Um olhar crítico à corrida ao Parlamento
Em tempos eleitorais, particularmente em África e em Moçambique, os desafios e implicações são significativos e multifacetados.
A edição número 6840 do jornal Redactor, datada de 14 de Junho, trouxe à tona uma realidade crescente: “Jornalistas, analistas e comentadores na corrida ao parlamento”. Este fenómeno merece uma análise crítica, especialmente neste ano eleitoral crucial para Moçambique.
Os períodos eleitorais em África são marcados por intensas campanhas, promessas políticas e, frequentemente, tensões sociais. Em Moçambique, a situação não é diferente.
A corrida pelo Parlamento atrai uma diversidade de candidatos, incluindo jornalistas, analistas e comentadores. Embora a participação de profissionais da media possa parecer positiva à primeira vista, promovendo a diversidade de perspectivas e a democratização do processo político, há preocupações legítimas sobre a qualificação e as reais intenções desses candidatos.
A entrada de jornalistas, activistas e comentaristas na política activa levanta a questão da preparação e da competência para exercer cargos públicos. Muitos dos aspirantes a deputados carecem de educação formal ou noções básicas de liderança. A política não deve ser vista apenas como uma via rápida para o poder ou uma oportunidade de carreira alternativa.
Representar o povo requer uma compreensão profunda das questões políticas, sociais e económicas que afectam a nação. Como salientam Kovach e Rosenstiel (2003), “a qualidade da informação é a base da qualidade da democracia”. Sem líderes informados e preparados, a governança democrática fica comprometida.
No contexto moçambicano, onde a pobreza e a fome são questões prementes, muitos candidatos afirmam que entrarão na política para resolver esses problemas.
No entanto, é necessário questionar a autenticidade dessas intenções. Reduzir a fome e a pobreza exige políticas bem fundamentadas, experiência e um compromisso genuíno com o serviço público. Segundo Max Weber (1991), “a política é uma vocação”, e não deve ser vista apenas como uma ocupação ou um meio de ganho pessoal. Infelizmente, há uma percepção crescente de que alguns candidatos estão mais interessados no status e nos benefícios pessoais associados aos cargos políticos do que em servir o povo.

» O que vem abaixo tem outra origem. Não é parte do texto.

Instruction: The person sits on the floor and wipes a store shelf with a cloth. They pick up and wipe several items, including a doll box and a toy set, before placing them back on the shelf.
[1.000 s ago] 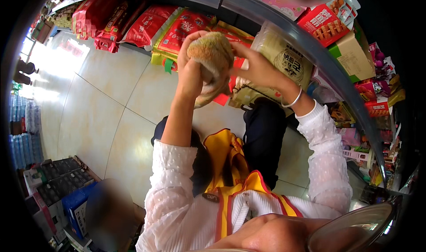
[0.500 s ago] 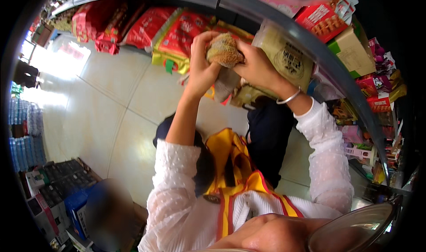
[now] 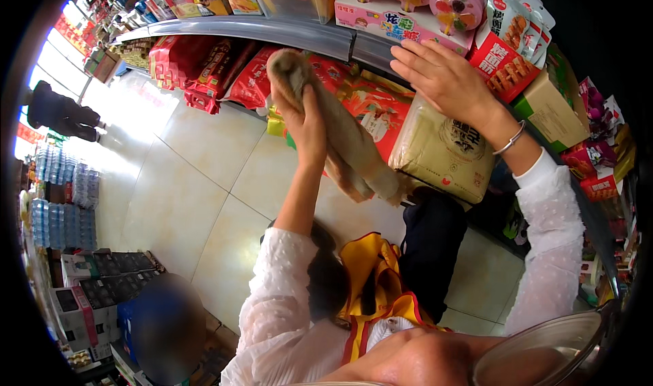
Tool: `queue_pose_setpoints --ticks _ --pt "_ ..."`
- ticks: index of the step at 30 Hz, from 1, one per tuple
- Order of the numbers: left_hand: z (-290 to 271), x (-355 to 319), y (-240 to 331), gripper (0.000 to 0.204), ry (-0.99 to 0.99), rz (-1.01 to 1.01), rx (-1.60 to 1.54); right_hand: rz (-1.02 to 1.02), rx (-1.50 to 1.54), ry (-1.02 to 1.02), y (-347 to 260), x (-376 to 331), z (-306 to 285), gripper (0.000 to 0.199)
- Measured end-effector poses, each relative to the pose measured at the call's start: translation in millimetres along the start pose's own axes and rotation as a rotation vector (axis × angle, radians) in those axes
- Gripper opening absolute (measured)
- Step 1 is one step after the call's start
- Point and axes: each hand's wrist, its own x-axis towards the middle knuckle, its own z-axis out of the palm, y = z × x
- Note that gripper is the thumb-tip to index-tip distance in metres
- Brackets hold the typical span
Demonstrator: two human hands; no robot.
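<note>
A worn beige-grey cloth hangs from my left hand, whose fingers are wrapped round its upper end. The cloth trails down toward my knees, its lower end fraying out above the floor. My right hand is empty, its fingers stretched out flat over the grey shelf edge. Just below that hand sits a pale yellow plastic-wrapped bag, the thing nearest to it on the lower level. Red printed bags lie behind the cloth.
Pink round packs on a pink box, snack pouches and a cardboard box stand on the upper shelf. Tiled floor spreads to the left. Bottled water packs and stacked boxes line the left side. A person stands far left.
The cloth, bunched between both hands before, now hangs loose from the left alone. My right hand has let go and moved right and opened over the shelf edge. The view has shifted.
</note>
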Motion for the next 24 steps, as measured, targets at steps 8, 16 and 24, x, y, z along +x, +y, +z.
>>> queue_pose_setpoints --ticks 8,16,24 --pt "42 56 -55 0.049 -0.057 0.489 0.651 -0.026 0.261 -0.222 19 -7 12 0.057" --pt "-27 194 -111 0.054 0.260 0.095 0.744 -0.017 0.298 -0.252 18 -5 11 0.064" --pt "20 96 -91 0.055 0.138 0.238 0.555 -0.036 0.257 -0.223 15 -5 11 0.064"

O fenómeno de muitos jovens preferirem a política a outras profissões também merece uma reflexão. A política, em sua essência, deveria ser um campo para aqueles com uma vocação para o serviço público, não uma alternativa para quem busca uma carreira fácil ou um meio de subsistência. A visão romântica de que ser deputado é uma solução rápida para problemas pessoais e financeiros é perigosa e pode levar a uma representação ineficaz e corrupta. Como argumenta Lipset (1960), “a estabilidade democrática está intrinsecamente ligada à eficácia e legitimidade das instituições políticas”, destacando a necessidade de líderes competentes e comprometidos.
Além disso, a presença de jornalistas e comentadores no parlamento pode comprometer a credibilidade, imparcialidade e a independência da media. Quando jornalistas entram na política, a linha entre reportar e participar activamente no processo político torna-se ténue. Isso pode levar a conflitos de interesse e à perda de credibilidade tanto dos indivíduos quanto das instituições de media que eles representaram. Habermas (1989) alerta sobre a “colonização do mundo vivido pelo sistema”, onde a esfera pública pode ser comprometida por interesses políticos e económicos.

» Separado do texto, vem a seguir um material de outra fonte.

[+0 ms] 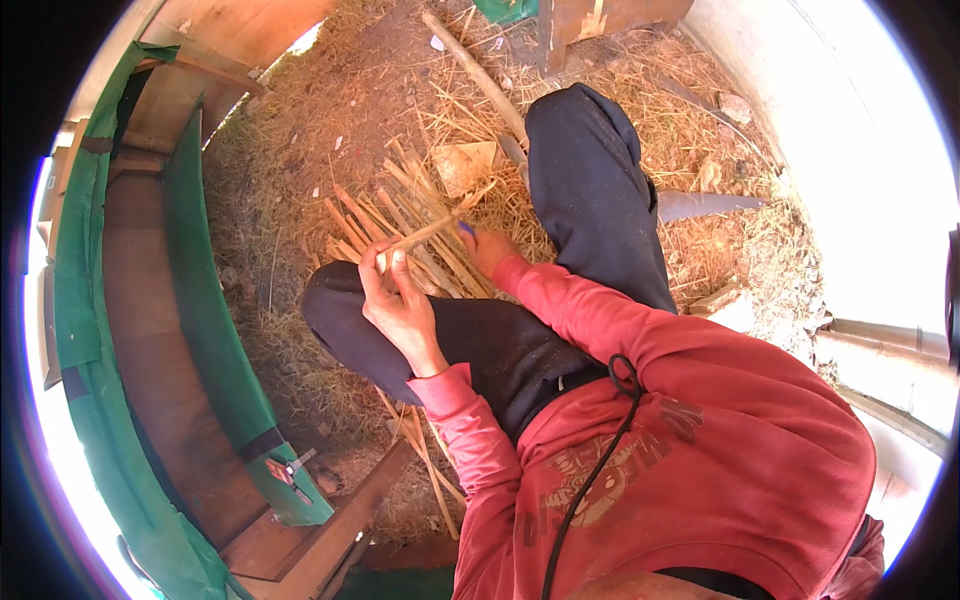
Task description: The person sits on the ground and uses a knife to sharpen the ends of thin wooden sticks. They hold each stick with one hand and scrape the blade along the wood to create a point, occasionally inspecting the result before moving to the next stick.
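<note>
My left hand (398,308) is closed around the near end of a thin wooden stick (424,233), thumb and fingers pinching it above my bent left knee. The stick slants up to the right, and its far end looks roughly split. Beside it, my right hand (490,250) is curled near the stick's middle. A small blue piece (466,229) shows at its fingers; what it belongs to is hidden. Under both hands, a loose bundle of split wooden sticks (350,222) lies on the straw, partly covered by my left leg.
A thick pole (478,72) and a flat wood piece (464,166) lie ahead. Right of my right knee rests a metal blade (705,205), like a saw's. A green-covered wooden trough (190,250) runs along the left; a white wall (850,130) stands right.
</note>
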Motion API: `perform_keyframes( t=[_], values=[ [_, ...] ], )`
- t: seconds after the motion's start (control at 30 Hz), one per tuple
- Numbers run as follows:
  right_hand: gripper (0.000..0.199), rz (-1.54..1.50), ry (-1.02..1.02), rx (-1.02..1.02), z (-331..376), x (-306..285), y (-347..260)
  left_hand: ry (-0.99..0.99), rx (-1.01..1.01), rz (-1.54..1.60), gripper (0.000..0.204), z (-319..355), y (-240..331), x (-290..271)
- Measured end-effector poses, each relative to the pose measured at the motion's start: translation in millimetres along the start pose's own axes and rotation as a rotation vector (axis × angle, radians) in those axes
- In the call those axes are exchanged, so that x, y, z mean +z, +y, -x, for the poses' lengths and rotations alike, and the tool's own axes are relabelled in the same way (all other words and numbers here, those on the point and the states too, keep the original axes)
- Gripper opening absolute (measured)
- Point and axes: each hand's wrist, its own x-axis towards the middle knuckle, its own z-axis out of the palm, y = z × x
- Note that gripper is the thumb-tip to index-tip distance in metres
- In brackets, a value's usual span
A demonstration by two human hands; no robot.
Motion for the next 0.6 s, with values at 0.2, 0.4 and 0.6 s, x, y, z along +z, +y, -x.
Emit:
perform_keyframes(
  t=[0.2,0.4,0.6],
  values=[
    [0.053,-0.107,-0.024,0.041,-8.5,8.0,20.5,0.098,0.086,-0.007,0.017,-3.3,-6.4,9.0],
    [0.052,-0.176,0.031,-0.076,11.6,0.7,-15.3,0.200,0.080,-0.017,0.019,0.1,-8.6,9.6],
    [0.052,-0.069,-0.002,0.181,-12.5,14.2,19.2,0.363,0.046,-0.049,0.021,-2.9,-20.2,19.1]
  ],
)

O papel do deputado é crucial para a democracia e o desenvolvimento de qualquer nação. Deputados devem ser escolhidos com base em suas habilidades, conhecimento e compromisso com o bem público. O simples desejo de reduzir a fome ou melhorar as condições de vida, embora louvável, não é suficiente. É necessário ter uma compreensão clara das políticas públicas, capacidade de liderança e integridade. Conforme ressalta Schumpeter (1942), “a qualidade da liderança é um dos factores determinantes para a eficácia de uma democracia”.
Em conclusão, a corrida ao parlamento por jornalistas, activistas, analistas e comentadores em Moçambique deve ser vista com cautela. A participação na política deve ser baseada em qualificações e comprometimento genuíno com o serviço público, não como uma alternativa de carreira fácil. É essencial que os eleitores avaliem criticamente os candidatos e suas reais motivações, garantindo que aqueles que forem eleitos estejam verdadeiramente preparados e dispostos a representar e servir ao povo moçambicano
KELLY MWENDA
Este artigo foi publicado em primeira mão na edição em PDF do jornal Redactor do dia 18 de Junho de 2024.